Since the 1940s, scientists have used carbon dating to determine the age of fossils, identify vintages of wine and whiskey, and explore other organic artifacts like wood and ivory. The technique involves comparing the level of one kind of carbon atom—one that decays over time—with the level of another, more stable kind of carbon atom.
The approach was a sensation when it was introduced. The chemist who developed carbon dating, Willard Libby, won the Nobel Prize for his work. “Seldom has a single discovery in chemistry had such an impact on the thinking in so many fields of human endeavour,” one of Libby's colleagues wrote at the time, according to the Nobel Foundation.
Today, carbon dating is used so widely as to be taken for granted.

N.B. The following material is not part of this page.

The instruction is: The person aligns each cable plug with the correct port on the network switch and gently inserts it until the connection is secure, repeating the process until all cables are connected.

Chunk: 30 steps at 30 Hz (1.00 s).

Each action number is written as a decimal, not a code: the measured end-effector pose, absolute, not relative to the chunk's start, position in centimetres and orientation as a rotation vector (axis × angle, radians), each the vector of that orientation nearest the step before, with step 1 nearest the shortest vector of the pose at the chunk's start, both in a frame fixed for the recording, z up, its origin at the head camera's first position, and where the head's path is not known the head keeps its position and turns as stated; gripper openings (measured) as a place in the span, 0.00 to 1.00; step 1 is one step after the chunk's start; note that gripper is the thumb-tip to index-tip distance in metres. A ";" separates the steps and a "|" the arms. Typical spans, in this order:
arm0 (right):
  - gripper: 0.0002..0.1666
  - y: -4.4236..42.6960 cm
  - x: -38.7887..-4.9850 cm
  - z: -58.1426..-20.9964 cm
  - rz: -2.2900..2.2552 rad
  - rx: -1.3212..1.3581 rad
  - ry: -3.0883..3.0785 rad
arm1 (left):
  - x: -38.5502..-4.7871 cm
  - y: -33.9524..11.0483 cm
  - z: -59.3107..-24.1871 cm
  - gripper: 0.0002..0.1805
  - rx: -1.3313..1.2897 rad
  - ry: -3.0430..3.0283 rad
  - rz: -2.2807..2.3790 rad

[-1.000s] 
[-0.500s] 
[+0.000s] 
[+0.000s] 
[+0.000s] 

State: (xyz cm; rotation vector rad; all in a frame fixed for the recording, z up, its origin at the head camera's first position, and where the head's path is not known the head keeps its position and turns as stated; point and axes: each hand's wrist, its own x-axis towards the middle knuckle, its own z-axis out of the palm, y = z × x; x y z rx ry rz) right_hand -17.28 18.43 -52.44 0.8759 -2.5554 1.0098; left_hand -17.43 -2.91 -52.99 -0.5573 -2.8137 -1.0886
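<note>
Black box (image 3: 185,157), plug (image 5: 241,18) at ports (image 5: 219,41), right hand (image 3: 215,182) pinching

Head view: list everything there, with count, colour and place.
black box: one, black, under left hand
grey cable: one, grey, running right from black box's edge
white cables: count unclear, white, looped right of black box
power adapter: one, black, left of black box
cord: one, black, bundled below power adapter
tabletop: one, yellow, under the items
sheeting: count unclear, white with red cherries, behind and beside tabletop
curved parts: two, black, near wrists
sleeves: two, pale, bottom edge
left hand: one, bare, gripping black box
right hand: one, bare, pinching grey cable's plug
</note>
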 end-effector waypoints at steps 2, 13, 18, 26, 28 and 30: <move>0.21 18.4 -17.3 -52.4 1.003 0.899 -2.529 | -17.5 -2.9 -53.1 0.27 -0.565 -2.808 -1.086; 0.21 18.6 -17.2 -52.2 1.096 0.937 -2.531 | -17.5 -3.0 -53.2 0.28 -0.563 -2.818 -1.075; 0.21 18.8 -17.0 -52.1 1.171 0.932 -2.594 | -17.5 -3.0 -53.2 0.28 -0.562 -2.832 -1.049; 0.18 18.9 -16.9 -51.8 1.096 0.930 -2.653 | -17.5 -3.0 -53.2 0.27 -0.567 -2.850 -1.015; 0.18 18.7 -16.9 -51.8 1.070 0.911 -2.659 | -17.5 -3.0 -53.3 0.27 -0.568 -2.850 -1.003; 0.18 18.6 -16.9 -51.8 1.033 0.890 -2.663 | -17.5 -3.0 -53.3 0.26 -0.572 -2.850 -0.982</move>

Scientists across countless disciplines rely on it to date objects that are tens of thousands of years old.
That may soon change.
An analysis by Heather Graven, a climate-physics researcher at Imperial College London, finds that today's rate of fossil-fuel emissions is skewing the ratio of carbon that scientists use to determine an object's age. Combustion of fossil fuels is “diluting the fraction of atmospheric carbon dioxide containing radiocarbon,” Graven told Environmental Research Web. “This is making the atmosphere appear as though it has ‘aged,’ or lost radiocarbon by radioactive decay occurring over time.”
By 2050, Graven wrote in a paper published this month in the Proceedings of the National Academy of Sciences, the large amount of carbon dioxide in the atmosphere will make new organic material appear to be 1,000 years old based on today’s carbon-dating models. By the year 2100, the atmosphere will have a radiocarbon age of 2,000 years old.
The implications of this forecast are huge. If Graven's calculations are correct, carbon dating as we know it today will no longer be reliable by the year 2030. Which means scientists won’t be able to use carbon dating to distinguish between new materials and artifacts that are hundreds or thousands of years old. (Carbon dating is already limited in scope because older artifacts have to be dated using other methods. For instance, Lucy, the 3.2-million-year-old human ancestor, was dated by scientists who studied the volcanic flows and ashes in deposits where her bones were found.)
“Given current emissions trends, fossil fuel emission-driven artificial ‘aging’ of the atmosphere is likely to occur much faster and with a larger magnitude than previously expected,” Graven wrote. “This finding has strong and as yet unrecognized implications for many applications of radiocarbon in various fields, and it implies that radiocarbon dating may no longer provide definitive ages for samples up to 2,000 [years] old.”